Роль государства также очень важна в том случае, когда для бизнеса не очевидно, что в будущем потребуются новые технологии, а государство может эти будущие потребности просчитать и учесть. Например, уже сегодня государство может «вкладываться» в исследования альтернативных источников энергии. Согласитесь, что большей части бизнеса такие исследования сейчас вряд ли интересны? Так что проектирование настолько отдалённой перспективы — прерогатива государства.

— Исходя из опыта других стран, как может быть выстроено корректное взаимодействие между наукой, бизнесом и государством?

— Во всём мире для этого работают технопарки. Для меня один из самых успешных примеров — это кембриджский кластер, созданный при Кембриджском университете в 1960 году с целью «передачи технологий для обслуживания нужд общества» и научный парк, входящий в его состав. С тех пор кластер разросся, учёные превратились в успешных предпринимателей, количество проектов каждого выросло с одного-двух до нескольких десятков. Именно в этом кластере, например, родилась компания ARM, на архитектуре которой построены процессоры наших телефонов.

Потрясает экономика кембриджского кластера — годовая выручка компаний кластера составляет более 1 трлн рублей, крупнейшие 50 компаний нанимают в год до 6 тыс. новых сотрудников, а в целом в кластере трудится 57 тыс. человек. То есть это место является важнейшим фактором и крупнейшим игроком социальной жизни страны.

Пример кембриджского кластера хорош ещё и тем, что на его фоне мы осознаём, что пока недостаточно развито в России. У нас есть фундаментальная наука высокого уровня — с одной стороны, производство и бизнес — с другой стороны. А между ними — пропущено несколько звеньев. Все они так или иначе связаны с претворением в жизнь научных разработок. Этот пробел могут восполнить технопарки. Их задача состоит в том, чтобы соединять возможности науки с потребностями бизнеса.
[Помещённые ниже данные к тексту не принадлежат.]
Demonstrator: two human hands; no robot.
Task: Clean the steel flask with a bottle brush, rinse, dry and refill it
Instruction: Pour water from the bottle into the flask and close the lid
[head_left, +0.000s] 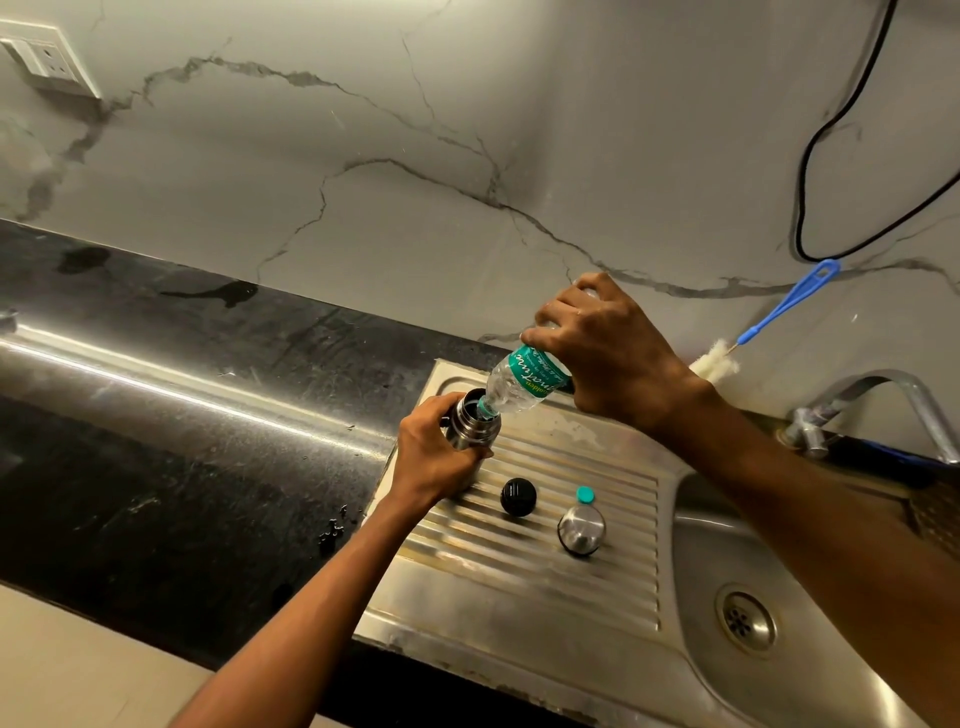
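Refilling stage, head view: the left hand (434, 460) grips the cylindrical brushed-steel flask (470, 428), which stands upright on the ribbed stainless-steel draining board (545, 597) of the sink, at its far left corner beside the black stone worktop (182, 415). The right hand (608, 353) clasps the base end of a clear plastic water bottle with a green label (524, 382), held above and to the right of the flask. The bottle's long axis slopes down and leftward, its neck meeting the flask's open mouth; whether water is flowing cannot be told. The pour appears to depend on this alignment of tilted neck over vertical flask, the left hand steadying the receiver. On the board nearer the viewer lie a round black stopper (518, 497), a small teal bottle cap (585, 495) and a domed steel flask lid (582, 529), all apart from both hands. The blue-handled bottle brush with white bristles (779, 312) leans against the marbled wall behind the tap (878, 395), so cleaning seems complete
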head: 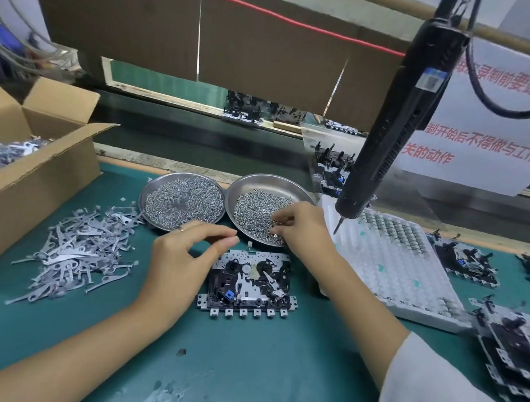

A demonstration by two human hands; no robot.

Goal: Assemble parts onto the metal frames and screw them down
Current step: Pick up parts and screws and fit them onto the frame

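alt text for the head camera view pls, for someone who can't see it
A person's right hand picks at screws in the right metal dish while the left hand hovers over a metal frame on a green bench. A hanging electric screwdriver and a pile of metal levers flank them.

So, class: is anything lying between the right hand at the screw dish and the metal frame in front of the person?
Nothing visible. The right hand pinches at screws in the round steel dish; bare green mat separates it from the black-and-silver metal frame.

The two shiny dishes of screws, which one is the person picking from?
The right dish, nearest the hanging screwdriver. The right hand pinches screws in it; the fuller left dish is untouched.
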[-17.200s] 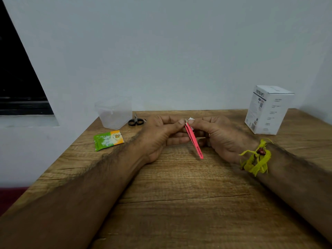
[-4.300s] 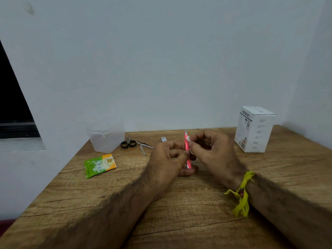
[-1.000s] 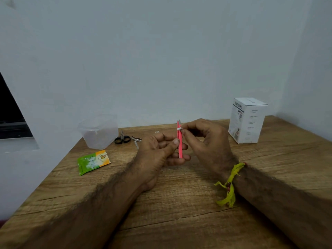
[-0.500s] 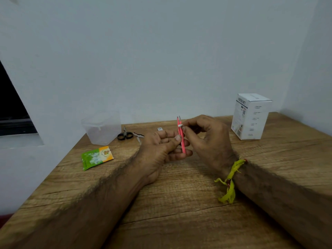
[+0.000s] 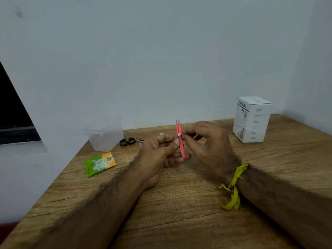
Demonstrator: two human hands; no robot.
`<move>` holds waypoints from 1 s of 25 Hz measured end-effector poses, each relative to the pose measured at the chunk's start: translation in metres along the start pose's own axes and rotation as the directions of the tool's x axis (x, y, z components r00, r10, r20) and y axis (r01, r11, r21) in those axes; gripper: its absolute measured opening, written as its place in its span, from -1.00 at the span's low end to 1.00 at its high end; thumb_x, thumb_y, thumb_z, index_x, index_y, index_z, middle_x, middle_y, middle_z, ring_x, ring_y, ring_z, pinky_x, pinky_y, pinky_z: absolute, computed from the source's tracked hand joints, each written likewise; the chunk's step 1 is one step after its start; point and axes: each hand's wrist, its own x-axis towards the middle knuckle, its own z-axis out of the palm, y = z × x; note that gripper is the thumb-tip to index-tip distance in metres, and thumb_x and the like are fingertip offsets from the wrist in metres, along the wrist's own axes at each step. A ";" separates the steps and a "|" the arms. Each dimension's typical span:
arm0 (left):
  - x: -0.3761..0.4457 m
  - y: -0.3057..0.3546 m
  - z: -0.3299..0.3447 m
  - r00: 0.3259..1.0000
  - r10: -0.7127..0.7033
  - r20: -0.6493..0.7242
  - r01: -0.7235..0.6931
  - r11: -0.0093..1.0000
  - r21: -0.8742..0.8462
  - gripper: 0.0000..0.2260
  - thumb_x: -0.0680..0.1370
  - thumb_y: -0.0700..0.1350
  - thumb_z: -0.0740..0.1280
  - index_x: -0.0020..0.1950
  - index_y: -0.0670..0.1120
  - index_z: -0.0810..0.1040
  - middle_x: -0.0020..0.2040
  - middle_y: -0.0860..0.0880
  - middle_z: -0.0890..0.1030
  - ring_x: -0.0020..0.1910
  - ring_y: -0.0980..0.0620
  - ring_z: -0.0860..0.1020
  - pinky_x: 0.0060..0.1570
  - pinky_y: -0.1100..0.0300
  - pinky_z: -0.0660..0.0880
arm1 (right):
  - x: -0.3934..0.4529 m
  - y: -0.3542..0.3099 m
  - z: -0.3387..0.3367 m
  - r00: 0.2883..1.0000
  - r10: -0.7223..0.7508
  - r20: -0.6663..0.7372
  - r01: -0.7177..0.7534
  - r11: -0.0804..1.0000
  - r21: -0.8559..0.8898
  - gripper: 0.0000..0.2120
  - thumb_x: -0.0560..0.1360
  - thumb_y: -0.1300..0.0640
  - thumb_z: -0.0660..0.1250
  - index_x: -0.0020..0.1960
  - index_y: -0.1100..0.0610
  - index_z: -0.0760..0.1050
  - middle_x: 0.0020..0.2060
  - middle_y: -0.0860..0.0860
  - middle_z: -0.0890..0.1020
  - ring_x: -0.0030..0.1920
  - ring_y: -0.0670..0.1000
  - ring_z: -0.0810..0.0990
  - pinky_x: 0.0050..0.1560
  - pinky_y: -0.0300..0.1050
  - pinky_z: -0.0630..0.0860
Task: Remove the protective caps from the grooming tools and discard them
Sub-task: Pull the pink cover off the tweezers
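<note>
Lower end of pink tweezers (image 5: pixel 180 139) hidden behind left hand (image 5: pixel 158 155) fingers. Small white piece (image 5: pixel 179 134) at the pinch of right hand (image 5: pixel 208 146): too small to tell if cap or wrapper. Metal tool (image 5: pixel 139 140) beside scissors (image 5: pixel 127 141) partly covered by the left hand. Print on white box (image 5: pixel 251 119) unreadable. Both forearms cut off by the bottom edge.

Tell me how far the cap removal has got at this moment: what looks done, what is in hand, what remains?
Done: hard to confirm; the scissors and a metal tool lie on the table, too small to check for caps. In hand: the left hand holds the pink tweezers upright, tips bare, while the right hand pinches a small white cap partway down them. Left: pulling it free and discarding it.
</note>
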 end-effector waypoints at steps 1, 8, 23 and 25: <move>0.000 0.000 0.000 1.000 0.000 -0.009 0.000 1.000 -0.002 -0.82 0.53 -0.27 0.38 0.11 -0.29 0.61 -0.10 -0.25 0.71 -0.28 -0.12 0.71 -0.41 0.24 0.61 | 0.000 0.000 0.000 1.000 -0.006 0.014 0.006 1.000 -0.003 -0.90 0.45 0.26 0.47 -0.06 0.14 0.71 -0.26 -0.05 0.66 -0.19 -0.08 0.61 -0.19 -0.08 0.55; 0.001 0.002 -0.004 1.000 -0.015 -0.022 0.013 0.998 -0.053 -0.80 0.50 -0.27 0.39 0.10 -0.28 0.62 -0.08 -0.23 0.71 -0.25 -0.09 0.72 -0.37 0.24 0.63 | -0.001 -0.002 0.000 0.999 -0.023 0.026 0.023 1.000 -0.006 -0.86 0.43 0.28 0.49 -0.06 0.09 0.71 -0.27 -0.07 0.65 -0.20 -0.10 0.59 -0.20 -0.07 0.53; 0.004 0.004 -0.008 0.998 0.006 -0.066 -0.017 0.986 -0.165 -0.87 0.55 -0.32 0.35 0.08 -0.31 0.58 -0.16 -0.21 0.70 -0.24 -0.02 0.71 -0.23 0.18 0.67 | 0.000 0.001 -0.007 0.977 -0.122 0.172 0.141 0.985 -0.102 -0.88 0.46 0.27 0.47 -0.04 0.10 0.69 -0.25 -0.06 0.60 -0.20 -0.09 0.52 -0.12 -0.19 0.43; 0.004 0.005 -0.009 0.997 0.009 -0.073 -0.021 0.986 -0.163 -0.85 0.56 -0.33 0.34 0.09 -0.36 0.58 -0.10 -0.22 0.70 -0.18 -0.04 0.71 -0.21 0.19 0.67 | 0.000 0.001 -0.006 0.980 -0.102 0.172 0.120 0.988 -0.101 -0.89 0.46 0.26 0.47 -0.05 0.10 0.69 -0.24 -0.03 0.62 -0.19 -0.05 0.55 -0.14 -0.13 0.48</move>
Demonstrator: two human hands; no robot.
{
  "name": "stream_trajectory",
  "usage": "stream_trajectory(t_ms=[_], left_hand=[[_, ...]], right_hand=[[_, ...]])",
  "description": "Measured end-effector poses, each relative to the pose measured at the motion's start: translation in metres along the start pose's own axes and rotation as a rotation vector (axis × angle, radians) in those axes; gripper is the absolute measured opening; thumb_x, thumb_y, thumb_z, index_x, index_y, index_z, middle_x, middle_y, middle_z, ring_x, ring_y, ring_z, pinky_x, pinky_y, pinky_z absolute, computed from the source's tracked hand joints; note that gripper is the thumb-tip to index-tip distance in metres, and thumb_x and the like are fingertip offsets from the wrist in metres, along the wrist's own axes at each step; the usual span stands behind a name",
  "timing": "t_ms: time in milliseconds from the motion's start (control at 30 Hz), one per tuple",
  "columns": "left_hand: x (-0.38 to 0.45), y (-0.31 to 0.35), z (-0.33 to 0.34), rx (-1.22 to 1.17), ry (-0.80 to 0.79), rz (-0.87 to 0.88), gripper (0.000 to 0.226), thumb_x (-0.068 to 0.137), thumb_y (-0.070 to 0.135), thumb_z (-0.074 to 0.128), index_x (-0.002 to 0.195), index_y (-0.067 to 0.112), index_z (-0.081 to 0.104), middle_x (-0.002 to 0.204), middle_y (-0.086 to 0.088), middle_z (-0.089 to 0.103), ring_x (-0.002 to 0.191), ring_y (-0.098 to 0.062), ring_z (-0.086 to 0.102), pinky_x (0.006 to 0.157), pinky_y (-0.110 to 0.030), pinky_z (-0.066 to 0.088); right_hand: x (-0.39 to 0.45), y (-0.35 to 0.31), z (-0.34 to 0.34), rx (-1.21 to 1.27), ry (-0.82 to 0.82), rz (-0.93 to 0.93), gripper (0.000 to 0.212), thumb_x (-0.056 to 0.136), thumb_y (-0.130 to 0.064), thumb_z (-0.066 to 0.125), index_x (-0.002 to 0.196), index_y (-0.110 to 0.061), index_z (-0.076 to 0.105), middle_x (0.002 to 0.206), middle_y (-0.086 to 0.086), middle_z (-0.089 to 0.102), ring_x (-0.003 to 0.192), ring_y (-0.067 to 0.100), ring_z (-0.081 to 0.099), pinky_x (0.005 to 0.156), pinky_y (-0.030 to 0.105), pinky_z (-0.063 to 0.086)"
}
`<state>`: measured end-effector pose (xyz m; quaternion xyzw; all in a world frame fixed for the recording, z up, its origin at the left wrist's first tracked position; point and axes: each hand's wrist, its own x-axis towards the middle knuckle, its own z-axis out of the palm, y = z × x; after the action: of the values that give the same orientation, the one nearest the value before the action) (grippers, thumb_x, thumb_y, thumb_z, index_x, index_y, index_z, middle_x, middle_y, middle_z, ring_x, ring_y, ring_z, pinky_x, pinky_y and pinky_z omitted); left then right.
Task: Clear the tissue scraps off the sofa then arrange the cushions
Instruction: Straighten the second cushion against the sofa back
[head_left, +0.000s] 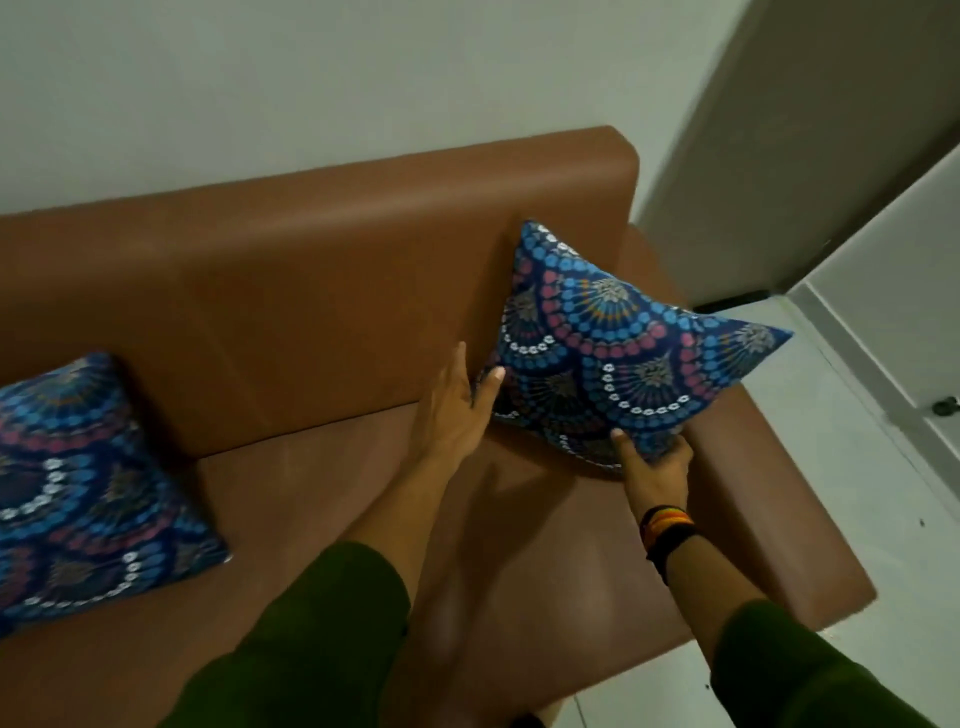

— Не будем забывать, что бизнес — это конкурентная среда. Иногда практическое использование бизнесом той или иной технологии могут тормозить интересы других игроков рынка. Например, учёные вдруг выведут такой тип бактерий, которые смогут перерабатывать мусор в чернозём. От этого колоссальные убытки понесут мусороперерабатывающие заводы…

— Разумеется, в сфере развития новых технологий есть свои тонкости и сложности. Но практика показывает, что во всех случаях решает рынок. Если практическое использование той или иной научной разработки экономически целесообразно, то это будет сделано. Не сомневаюсь, что при появлении первых автомобилей, все извозчики были против таких инноваций. Но в итоге на дорогах остались лишь те, кто пересел с повозки на автомобиль. Так и в вашем примере — если владелец мусороперерабатывающего завода хочет сохранить бизнес — он должен сам быть заказчиком таких разработок. Это происходит в реальном технологическом бизнесе повсеместно. Так большинство автоконцернов уже заявили, что в течение следующих 10 лет перейдут полностью на выпуск электроавтомобилей. А это серьезная перестройка и процессов производства и бизнеса.

— Судя по публикациям в прессе, интерес к технопаркам в России появился в 2006 году. Тогда же было принято решение выделить из госбюджета 1 млрд рублей в течение пяти лет на развитие отечественных технопарков. Сколько технопарков в России на сегодняшний день? Чем измеряется их успешность?

— Технопарки в России начали появляться намного раньше 2006 года. Один из первых — Научный парк МГУ. Он появился в 1990 году и является одним из лучших технопарков при вузе, по моему мнению. Сегодня в России существует до 200 технопарков и промышленных парков. При этом многие — номинальные: условно, это те же офисы и производственные помещения, но с новой вывеской. По моему опыту лучшую эффективность чаще показывают технопарки с частным капиталом. У частного инвестора обычно нет возможности привлекать резидентов низкой арендной ставкой или супермодным офисом. Интересно, что чаще всего, это и не нужно стартапам. А нужно то, что реально может сильно повлиять на развитие компании, на её доходность: доступ к специализированным сервисам, легкость поиска кадров, экспертная поддержка, доступ к заказам больших компаний. Поэтому эффективность технопарка определяется уровнем поддержки своих резидентов.